# Tigger Pods



## SnailPuffer (Jun 19, 2010)

Hey all,

So I've been thinking about adding some tigger pods to my tank... has anyone tried one of these?

Reef Nutrition Tigger-Pods Live Copepods - 6oz.

What do you guys think?


----------



## pinkreef (Aug 18, 2011)

i bot them before and just poured them in. i couldnt tell if they bred or were eaten
so ive order another bottle
i read its best to release them down and into the rocks so they can drift down and hide in the
rocks, then they get a better chance of breeding
im going to put half in my hob refug and the rest into the rocks


----------



## SnailPuffer (Jun 19, 2010)

yea... just went to jl today and bought a scooter blenny... was wanting to feed this little guy with tigger pods... but jl ran out... i see my blenny poking around in the sand... dunno if that means he's eating or not... dun see him picked up anything besides sand... i fed him some frozen mysis (was told that they were fed mysis in the store)... didn't see him eating it...


----------



## The Guy (Nov 26, 2010)

I just put a 6oz. bottle of tigger pods into a 5g tank with a sponge filter, chaeto and a few live rocks, when I spoke to Kathy @ Reef Nutrition she tells me this is a great way to grow your own pods.


----------



## scherzo (Apr 24, 2010)

I've bought them before. Not sure if they survived. I put them in my fuge with LR and chaeto. 

I may try again. 

I know I have pods in my tank. They come out about 15 minutes after the lights are out. Try looking on the sand with a flashlight about 15-30 minutes after your lights go out. I have a scooter blenny and a mandarin goby who have been doing quite well eating the pods. Sometimes it is hard to see what they are eating because their food is so small.


----------



## SnailPuffer (Jun 19, 2010)

Awesome guys! Thanks for your advice!
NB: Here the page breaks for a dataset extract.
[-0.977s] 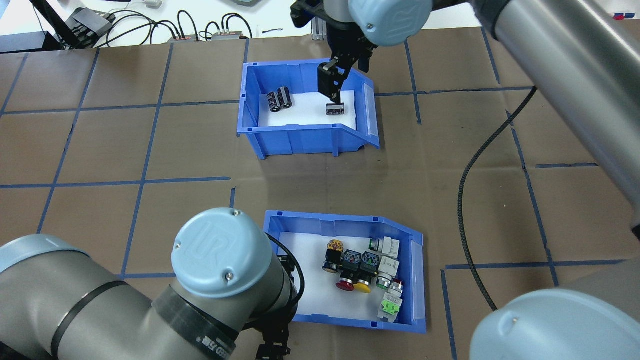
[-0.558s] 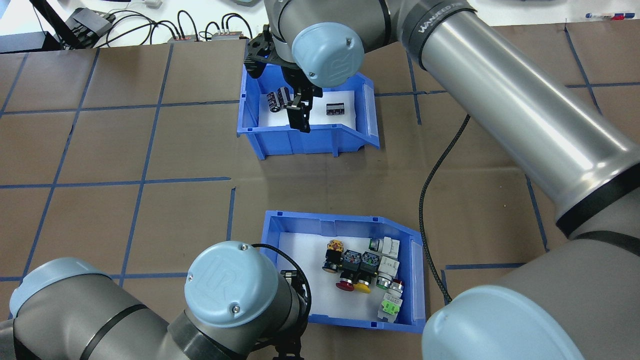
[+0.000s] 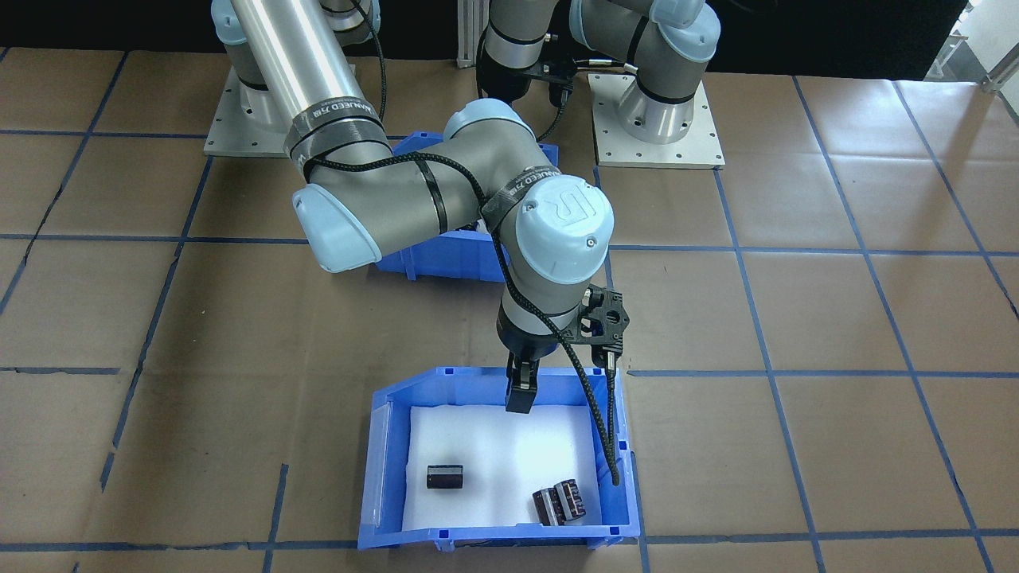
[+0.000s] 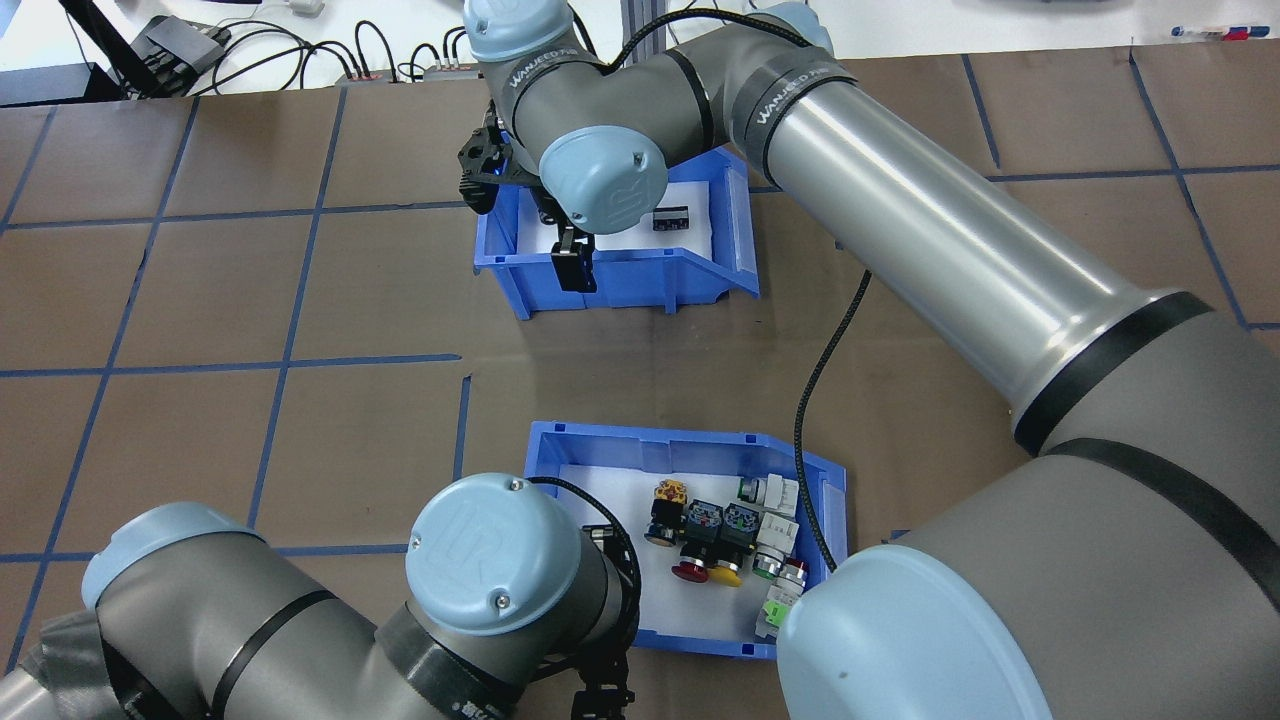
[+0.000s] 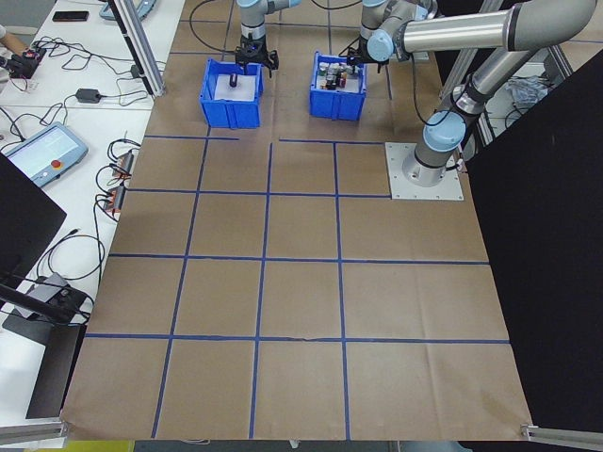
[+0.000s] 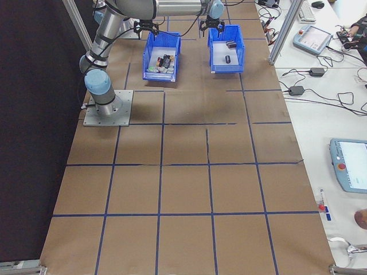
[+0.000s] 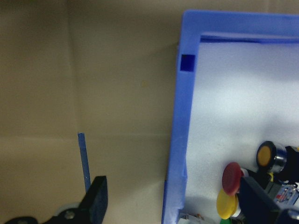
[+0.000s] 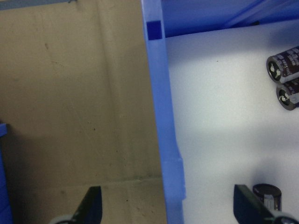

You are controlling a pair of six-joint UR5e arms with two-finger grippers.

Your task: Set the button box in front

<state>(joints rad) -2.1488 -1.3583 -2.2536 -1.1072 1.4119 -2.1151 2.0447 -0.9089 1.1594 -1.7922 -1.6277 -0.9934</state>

I was thinking of putting half a bottle of pods into my internal fuge too... hopefully that works... I do have copepods and amphipods in my tank... but probably they're too big... It's funny seeing a big fat copepod passing by my blenny and he ignores it.... lol...probably too big to fit into his mouth lol.


----------



## neven (May 15, 2010)

i might do the same then, half bottle in the sump, half bottle in a 2.5 gallon tank thats been doing nothing


----------